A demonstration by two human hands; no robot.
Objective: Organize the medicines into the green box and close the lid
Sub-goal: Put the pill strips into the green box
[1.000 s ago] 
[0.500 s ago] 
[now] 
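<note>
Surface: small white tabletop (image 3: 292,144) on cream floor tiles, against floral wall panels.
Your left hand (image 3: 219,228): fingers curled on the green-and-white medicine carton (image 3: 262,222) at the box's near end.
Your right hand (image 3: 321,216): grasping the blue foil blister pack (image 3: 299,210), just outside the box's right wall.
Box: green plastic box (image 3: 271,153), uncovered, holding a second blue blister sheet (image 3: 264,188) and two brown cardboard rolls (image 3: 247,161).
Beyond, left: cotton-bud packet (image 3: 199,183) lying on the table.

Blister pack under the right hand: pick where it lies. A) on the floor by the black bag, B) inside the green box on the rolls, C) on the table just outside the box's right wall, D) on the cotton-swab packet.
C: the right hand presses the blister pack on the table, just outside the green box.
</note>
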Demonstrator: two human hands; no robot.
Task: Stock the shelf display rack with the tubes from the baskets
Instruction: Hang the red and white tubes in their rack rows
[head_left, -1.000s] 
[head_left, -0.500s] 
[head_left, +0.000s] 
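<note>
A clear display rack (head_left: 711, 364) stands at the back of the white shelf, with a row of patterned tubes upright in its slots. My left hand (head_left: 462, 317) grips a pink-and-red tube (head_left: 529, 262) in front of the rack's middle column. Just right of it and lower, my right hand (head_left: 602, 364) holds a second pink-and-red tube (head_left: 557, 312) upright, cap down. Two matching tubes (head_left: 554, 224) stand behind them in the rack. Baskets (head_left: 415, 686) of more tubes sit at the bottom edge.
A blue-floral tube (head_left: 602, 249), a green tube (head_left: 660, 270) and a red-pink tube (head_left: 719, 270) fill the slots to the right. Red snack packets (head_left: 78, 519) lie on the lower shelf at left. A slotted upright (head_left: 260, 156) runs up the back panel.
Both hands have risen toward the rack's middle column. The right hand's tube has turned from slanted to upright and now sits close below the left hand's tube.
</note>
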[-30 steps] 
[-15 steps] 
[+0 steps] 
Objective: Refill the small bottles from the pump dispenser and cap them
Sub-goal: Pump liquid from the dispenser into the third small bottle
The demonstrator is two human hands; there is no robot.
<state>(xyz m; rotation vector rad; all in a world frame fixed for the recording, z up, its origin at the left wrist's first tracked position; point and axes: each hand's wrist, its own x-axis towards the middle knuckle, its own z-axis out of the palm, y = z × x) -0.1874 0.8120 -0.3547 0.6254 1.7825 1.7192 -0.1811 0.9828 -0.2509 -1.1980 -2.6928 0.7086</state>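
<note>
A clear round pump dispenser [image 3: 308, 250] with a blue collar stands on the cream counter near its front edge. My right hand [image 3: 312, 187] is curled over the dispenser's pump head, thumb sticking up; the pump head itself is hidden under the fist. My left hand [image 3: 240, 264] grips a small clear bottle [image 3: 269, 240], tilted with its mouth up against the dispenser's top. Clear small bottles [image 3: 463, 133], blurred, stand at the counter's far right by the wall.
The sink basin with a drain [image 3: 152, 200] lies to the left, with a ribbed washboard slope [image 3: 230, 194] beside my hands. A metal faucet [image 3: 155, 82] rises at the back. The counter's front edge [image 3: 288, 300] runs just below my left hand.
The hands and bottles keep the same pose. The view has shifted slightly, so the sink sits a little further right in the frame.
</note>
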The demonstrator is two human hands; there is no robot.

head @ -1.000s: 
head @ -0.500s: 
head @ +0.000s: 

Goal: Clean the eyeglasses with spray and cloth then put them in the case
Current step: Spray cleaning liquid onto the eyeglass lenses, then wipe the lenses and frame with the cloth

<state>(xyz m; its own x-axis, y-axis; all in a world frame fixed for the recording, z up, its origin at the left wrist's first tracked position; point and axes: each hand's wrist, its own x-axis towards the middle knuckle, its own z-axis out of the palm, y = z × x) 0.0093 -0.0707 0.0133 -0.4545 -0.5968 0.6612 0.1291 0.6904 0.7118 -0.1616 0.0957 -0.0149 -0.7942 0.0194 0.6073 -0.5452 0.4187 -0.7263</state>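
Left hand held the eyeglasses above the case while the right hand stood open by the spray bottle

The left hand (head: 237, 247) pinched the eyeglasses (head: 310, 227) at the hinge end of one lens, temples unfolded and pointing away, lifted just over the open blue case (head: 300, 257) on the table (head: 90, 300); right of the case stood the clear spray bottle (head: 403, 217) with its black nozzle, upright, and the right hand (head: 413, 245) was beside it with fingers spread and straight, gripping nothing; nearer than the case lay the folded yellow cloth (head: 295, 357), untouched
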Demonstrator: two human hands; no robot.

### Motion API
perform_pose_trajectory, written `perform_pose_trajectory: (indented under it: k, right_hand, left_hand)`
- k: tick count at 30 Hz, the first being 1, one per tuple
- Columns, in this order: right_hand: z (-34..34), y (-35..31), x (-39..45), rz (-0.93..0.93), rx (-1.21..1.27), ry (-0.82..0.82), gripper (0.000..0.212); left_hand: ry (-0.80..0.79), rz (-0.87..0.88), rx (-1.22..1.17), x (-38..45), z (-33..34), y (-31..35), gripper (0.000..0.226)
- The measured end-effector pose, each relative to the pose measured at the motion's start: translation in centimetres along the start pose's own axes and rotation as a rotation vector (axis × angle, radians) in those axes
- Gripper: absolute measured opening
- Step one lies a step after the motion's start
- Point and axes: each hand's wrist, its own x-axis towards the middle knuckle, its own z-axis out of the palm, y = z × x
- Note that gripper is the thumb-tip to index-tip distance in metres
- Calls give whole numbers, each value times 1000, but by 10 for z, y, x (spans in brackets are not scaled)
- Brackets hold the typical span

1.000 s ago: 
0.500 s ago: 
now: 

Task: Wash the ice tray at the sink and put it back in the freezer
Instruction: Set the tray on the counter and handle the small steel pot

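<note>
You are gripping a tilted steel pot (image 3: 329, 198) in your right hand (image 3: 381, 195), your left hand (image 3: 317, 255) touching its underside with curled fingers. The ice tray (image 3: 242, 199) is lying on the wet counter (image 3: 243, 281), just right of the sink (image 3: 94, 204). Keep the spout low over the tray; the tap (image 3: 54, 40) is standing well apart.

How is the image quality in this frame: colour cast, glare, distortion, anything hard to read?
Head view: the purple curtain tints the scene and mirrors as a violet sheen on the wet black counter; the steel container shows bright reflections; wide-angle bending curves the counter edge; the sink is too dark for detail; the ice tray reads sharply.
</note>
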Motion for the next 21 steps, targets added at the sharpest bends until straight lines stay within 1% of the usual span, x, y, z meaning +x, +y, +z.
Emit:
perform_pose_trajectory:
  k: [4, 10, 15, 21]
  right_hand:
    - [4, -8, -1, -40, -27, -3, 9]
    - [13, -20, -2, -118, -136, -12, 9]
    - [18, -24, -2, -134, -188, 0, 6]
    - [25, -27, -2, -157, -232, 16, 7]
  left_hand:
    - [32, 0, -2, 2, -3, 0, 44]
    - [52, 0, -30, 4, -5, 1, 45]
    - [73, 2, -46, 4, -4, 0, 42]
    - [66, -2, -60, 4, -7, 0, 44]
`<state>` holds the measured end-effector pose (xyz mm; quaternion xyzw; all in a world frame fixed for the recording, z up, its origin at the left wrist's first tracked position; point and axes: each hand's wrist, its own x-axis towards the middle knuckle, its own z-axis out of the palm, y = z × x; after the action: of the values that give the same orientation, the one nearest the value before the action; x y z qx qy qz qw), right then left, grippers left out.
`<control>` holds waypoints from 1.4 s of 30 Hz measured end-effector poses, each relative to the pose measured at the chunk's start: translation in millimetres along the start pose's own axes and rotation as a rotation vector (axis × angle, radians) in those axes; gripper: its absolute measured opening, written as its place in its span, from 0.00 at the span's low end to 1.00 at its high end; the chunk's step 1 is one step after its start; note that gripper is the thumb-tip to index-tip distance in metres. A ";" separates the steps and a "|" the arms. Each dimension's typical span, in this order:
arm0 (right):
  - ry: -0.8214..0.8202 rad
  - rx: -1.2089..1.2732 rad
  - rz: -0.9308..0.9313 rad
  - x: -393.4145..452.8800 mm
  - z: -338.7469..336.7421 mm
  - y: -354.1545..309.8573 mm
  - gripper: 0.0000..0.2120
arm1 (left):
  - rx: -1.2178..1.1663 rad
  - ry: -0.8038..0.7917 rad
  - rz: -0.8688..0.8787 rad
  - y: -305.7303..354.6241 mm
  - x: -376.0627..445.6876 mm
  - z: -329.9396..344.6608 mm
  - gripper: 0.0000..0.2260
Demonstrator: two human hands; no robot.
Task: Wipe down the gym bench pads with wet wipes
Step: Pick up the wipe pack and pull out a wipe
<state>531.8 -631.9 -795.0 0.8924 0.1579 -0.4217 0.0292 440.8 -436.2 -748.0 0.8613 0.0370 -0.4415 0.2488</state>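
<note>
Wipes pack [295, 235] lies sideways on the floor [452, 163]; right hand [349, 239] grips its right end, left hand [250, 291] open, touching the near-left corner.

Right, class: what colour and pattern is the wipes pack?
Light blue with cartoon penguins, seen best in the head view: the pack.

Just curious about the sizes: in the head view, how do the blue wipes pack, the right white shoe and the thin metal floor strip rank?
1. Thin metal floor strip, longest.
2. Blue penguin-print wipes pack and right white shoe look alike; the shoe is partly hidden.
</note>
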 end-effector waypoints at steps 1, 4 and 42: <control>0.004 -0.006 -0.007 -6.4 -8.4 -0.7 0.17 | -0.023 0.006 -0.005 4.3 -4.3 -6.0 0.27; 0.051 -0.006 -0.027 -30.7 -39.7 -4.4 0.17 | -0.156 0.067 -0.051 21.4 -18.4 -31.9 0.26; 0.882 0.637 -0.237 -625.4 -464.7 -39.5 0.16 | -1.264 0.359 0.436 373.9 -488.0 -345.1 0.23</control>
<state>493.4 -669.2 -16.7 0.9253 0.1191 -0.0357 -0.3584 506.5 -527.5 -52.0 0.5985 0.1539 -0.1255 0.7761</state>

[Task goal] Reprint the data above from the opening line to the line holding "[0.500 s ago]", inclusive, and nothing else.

[Expected output]
A demonstration by two human hands; no robot.
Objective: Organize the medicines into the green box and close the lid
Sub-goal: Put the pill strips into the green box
[1.000 s ago] 
[0.500 s ago] 

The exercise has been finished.